*** Opening Records supplied ***
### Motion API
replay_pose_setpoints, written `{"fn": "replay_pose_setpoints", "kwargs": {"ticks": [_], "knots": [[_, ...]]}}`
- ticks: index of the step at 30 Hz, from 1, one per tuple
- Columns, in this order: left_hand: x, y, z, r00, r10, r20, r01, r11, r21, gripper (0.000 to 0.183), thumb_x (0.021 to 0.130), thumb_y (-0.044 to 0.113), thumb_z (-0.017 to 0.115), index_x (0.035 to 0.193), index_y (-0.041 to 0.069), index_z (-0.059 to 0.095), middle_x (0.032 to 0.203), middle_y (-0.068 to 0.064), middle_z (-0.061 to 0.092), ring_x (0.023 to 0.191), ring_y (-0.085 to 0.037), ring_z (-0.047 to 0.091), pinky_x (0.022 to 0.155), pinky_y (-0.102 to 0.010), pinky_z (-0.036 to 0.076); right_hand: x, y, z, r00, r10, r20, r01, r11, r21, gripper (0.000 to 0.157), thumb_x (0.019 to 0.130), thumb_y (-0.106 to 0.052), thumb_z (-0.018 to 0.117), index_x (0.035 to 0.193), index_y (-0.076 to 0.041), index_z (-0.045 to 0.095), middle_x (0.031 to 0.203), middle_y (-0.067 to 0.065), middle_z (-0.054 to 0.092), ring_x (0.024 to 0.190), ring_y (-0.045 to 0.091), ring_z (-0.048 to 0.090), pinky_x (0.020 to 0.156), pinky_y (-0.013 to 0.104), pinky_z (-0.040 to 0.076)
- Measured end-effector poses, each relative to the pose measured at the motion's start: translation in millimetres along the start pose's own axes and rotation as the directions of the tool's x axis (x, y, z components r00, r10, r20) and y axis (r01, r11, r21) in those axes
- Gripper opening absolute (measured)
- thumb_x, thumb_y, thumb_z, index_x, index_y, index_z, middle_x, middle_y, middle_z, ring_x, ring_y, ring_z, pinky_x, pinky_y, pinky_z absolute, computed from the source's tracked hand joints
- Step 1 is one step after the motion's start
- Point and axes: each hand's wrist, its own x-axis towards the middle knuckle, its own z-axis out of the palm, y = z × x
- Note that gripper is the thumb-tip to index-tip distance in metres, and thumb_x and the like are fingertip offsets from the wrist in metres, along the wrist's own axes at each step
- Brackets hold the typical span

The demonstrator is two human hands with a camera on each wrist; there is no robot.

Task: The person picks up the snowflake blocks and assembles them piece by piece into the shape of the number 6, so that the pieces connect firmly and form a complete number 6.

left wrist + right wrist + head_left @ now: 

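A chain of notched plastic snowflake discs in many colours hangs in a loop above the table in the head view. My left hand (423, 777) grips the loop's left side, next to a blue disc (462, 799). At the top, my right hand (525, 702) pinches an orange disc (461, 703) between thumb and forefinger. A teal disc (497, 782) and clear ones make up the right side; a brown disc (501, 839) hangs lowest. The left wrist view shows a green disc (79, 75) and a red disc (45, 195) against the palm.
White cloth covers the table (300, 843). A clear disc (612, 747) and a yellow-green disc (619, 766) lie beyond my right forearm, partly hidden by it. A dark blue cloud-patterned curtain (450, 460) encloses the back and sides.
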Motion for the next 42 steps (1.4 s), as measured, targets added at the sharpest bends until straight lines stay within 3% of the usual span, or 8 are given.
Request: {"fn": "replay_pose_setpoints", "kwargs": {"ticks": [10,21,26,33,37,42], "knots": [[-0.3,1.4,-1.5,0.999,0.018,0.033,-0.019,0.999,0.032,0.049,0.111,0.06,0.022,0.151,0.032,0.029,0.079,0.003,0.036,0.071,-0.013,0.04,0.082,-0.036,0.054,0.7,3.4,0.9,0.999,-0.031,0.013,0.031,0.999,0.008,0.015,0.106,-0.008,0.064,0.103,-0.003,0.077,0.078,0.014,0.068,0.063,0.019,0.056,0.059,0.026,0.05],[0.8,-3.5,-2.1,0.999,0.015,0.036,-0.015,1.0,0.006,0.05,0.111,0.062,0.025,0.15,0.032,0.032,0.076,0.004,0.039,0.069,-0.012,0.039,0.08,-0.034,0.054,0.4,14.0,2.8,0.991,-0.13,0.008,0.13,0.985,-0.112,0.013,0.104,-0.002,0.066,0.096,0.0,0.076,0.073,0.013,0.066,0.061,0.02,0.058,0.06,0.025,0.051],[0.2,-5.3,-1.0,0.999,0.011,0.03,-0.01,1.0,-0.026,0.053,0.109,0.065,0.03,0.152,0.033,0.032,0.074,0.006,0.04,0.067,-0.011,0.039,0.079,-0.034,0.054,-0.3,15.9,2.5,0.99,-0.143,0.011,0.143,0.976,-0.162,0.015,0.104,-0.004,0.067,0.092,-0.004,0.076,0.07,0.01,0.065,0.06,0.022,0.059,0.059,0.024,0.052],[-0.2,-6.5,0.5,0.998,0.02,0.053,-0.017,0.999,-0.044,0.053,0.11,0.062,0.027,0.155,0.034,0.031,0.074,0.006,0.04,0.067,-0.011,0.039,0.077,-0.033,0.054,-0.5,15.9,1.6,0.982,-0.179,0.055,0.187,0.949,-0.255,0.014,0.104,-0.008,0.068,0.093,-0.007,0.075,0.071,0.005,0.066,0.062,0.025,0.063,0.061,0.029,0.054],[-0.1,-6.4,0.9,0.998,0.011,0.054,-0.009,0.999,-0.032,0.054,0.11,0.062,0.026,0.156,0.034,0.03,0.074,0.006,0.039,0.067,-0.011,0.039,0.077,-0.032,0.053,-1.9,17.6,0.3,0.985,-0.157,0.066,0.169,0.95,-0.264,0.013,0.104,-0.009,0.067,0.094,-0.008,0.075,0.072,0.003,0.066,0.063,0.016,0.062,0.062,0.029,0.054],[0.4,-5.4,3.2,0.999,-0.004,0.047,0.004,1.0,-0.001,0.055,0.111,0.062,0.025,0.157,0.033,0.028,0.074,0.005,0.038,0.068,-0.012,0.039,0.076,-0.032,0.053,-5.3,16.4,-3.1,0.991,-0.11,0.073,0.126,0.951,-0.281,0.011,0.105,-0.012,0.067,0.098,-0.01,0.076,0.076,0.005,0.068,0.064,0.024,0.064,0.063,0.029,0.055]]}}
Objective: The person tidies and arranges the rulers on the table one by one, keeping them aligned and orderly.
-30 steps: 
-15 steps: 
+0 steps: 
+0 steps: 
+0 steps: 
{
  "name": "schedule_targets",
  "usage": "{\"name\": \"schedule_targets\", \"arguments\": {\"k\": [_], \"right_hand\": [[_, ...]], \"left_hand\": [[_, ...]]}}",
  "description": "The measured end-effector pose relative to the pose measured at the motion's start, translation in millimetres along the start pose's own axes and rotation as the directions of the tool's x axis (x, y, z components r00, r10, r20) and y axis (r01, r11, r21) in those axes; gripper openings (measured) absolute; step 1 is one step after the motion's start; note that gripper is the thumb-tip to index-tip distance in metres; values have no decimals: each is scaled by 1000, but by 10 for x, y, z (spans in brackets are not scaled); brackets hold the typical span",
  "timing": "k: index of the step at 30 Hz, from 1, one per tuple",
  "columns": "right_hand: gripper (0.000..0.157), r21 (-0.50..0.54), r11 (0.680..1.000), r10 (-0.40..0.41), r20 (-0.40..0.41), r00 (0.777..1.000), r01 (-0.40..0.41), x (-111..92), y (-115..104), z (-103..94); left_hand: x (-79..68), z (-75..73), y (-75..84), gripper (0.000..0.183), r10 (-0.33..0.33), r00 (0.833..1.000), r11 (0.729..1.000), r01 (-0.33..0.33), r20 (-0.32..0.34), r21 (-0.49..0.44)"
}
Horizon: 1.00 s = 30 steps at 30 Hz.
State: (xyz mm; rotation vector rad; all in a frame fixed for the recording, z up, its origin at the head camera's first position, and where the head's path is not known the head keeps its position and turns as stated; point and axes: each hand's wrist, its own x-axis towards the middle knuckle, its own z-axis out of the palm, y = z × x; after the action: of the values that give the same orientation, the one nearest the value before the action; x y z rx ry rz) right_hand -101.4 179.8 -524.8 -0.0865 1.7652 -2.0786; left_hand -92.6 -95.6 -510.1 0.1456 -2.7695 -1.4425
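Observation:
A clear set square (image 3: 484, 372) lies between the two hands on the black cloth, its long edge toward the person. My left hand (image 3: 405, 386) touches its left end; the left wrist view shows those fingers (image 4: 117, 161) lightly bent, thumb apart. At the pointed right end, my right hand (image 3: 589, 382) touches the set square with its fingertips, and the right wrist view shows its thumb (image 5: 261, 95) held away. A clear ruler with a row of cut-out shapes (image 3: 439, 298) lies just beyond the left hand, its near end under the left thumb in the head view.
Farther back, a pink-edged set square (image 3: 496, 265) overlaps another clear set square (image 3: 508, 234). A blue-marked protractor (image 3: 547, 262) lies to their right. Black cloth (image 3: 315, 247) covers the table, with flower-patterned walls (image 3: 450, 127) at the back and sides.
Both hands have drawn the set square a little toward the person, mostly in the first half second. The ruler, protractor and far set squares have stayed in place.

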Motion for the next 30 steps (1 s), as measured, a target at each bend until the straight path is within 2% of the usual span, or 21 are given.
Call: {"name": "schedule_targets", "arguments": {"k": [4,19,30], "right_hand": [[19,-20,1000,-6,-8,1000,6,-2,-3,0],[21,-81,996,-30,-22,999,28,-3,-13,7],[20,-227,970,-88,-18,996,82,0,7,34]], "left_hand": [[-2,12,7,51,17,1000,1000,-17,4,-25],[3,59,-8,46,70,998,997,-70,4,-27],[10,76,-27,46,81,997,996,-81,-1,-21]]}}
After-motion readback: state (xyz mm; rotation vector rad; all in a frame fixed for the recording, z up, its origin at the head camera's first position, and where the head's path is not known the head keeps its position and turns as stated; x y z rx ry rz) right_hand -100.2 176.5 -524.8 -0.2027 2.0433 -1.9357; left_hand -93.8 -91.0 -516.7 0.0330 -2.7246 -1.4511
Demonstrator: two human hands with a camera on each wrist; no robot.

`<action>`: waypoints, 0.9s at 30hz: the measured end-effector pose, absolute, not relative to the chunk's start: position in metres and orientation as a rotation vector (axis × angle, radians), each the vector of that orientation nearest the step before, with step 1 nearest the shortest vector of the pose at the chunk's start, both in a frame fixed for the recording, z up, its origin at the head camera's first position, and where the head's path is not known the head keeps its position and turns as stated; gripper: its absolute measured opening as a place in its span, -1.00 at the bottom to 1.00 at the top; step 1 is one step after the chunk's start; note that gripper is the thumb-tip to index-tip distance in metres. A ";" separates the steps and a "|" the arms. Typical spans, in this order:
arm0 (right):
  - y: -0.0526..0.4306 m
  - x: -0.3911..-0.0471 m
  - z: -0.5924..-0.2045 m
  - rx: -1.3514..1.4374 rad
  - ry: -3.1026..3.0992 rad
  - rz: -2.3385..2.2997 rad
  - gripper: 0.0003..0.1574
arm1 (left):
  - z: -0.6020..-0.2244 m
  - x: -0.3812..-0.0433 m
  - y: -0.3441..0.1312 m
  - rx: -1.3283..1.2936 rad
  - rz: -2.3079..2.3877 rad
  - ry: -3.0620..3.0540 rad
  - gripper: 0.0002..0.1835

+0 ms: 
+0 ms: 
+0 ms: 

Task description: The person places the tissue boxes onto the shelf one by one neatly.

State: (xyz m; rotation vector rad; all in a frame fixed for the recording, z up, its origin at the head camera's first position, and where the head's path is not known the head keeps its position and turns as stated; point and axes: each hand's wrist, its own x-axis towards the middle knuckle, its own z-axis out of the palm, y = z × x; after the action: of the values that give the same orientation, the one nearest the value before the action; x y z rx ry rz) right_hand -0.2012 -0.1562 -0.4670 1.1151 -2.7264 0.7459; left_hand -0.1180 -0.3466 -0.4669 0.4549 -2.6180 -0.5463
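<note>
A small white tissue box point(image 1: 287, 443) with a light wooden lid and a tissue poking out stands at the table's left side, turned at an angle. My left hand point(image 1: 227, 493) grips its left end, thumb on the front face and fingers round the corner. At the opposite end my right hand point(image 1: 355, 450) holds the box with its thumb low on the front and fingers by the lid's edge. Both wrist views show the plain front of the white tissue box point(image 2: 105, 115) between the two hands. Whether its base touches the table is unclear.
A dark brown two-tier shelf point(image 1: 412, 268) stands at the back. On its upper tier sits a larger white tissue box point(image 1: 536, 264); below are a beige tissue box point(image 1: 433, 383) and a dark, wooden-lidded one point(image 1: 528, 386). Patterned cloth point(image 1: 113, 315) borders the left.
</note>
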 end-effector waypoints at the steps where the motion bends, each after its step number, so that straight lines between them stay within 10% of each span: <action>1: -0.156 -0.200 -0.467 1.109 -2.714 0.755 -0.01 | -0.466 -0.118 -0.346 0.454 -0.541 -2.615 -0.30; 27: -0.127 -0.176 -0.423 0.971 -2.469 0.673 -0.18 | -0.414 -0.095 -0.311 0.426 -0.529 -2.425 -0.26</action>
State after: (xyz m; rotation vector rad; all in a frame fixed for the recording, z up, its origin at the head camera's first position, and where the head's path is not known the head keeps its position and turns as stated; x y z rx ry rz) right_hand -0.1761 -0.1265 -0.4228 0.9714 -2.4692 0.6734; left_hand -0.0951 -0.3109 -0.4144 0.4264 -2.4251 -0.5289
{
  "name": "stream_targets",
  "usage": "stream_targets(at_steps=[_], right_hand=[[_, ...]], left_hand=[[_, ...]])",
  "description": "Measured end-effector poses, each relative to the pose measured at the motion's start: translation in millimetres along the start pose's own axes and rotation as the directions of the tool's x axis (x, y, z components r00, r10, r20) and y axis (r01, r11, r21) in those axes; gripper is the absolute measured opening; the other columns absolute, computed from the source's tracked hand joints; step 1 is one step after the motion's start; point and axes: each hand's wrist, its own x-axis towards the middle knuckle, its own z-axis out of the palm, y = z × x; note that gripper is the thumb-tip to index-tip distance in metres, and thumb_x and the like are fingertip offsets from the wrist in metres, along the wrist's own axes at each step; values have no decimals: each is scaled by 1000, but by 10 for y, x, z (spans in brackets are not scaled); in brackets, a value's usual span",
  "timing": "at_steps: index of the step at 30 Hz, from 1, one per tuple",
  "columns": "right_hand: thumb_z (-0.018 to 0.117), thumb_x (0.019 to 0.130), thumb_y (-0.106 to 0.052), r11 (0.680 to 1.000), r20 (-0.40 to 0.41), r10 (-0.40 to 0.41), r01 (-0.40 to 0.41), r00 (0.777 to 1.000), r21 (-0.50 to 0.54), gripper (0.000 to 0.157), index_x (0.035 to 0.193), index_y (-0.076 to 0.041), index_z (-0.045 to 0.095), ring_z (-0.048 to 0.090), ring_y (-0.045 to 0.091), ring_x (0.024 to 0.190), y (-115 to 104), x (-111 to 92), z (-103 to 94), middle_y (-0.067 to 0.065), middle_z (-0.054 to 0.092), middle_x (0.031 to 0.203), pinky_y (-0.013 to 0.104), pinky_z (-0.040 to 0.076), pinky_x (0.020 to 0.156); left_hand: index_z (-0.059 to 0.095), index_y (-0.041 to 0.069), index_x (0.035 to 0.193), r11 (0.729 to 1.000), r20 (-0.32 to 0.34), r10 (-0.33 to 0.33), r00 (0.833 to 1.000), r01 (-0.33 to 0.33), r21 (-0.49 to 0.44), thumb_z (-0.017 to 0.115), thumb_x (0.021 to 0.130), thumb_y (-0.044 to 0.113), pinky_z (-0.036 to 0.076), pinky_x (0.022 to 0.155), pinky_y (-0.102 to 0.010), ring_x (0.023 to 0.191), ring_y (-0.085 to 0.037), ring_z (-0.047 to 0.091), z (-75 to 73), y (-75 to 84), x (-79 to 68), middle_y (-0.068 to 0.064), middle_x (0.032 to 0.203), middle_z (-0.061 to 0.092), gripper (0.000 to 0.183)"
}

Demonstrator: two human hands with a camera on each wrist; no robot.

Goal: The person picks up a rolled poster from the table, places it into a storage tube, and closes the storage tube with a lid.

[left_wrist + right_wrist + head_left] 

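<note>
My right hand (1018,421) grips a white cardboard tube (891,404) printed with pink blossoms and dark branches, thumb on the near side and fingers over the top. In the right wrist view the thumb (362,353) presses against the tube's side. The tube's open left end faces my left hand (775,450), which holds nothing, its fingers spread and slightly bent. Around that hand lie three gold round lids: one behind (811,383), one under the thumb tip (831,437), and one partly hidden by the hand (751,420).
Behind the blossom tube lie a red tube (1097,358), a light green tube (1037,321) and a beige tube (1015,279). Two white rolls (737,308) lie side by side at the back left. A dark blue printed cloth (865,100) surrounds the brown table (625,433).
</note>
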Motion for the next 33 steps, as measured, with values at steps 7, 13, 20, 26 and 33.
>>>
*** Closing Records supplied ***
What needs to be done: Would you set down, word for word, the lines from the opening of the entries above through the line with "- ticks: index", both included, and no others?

The completed task:
### Motion API
replay_pose_setpoints, written `{"fn": "replay_pose_setpoints", "kwargs": {"ticks": [_], "knots": [[_, ...]]}}`
- ticks: index of the step at 30 Hz, from 1, one per tuple

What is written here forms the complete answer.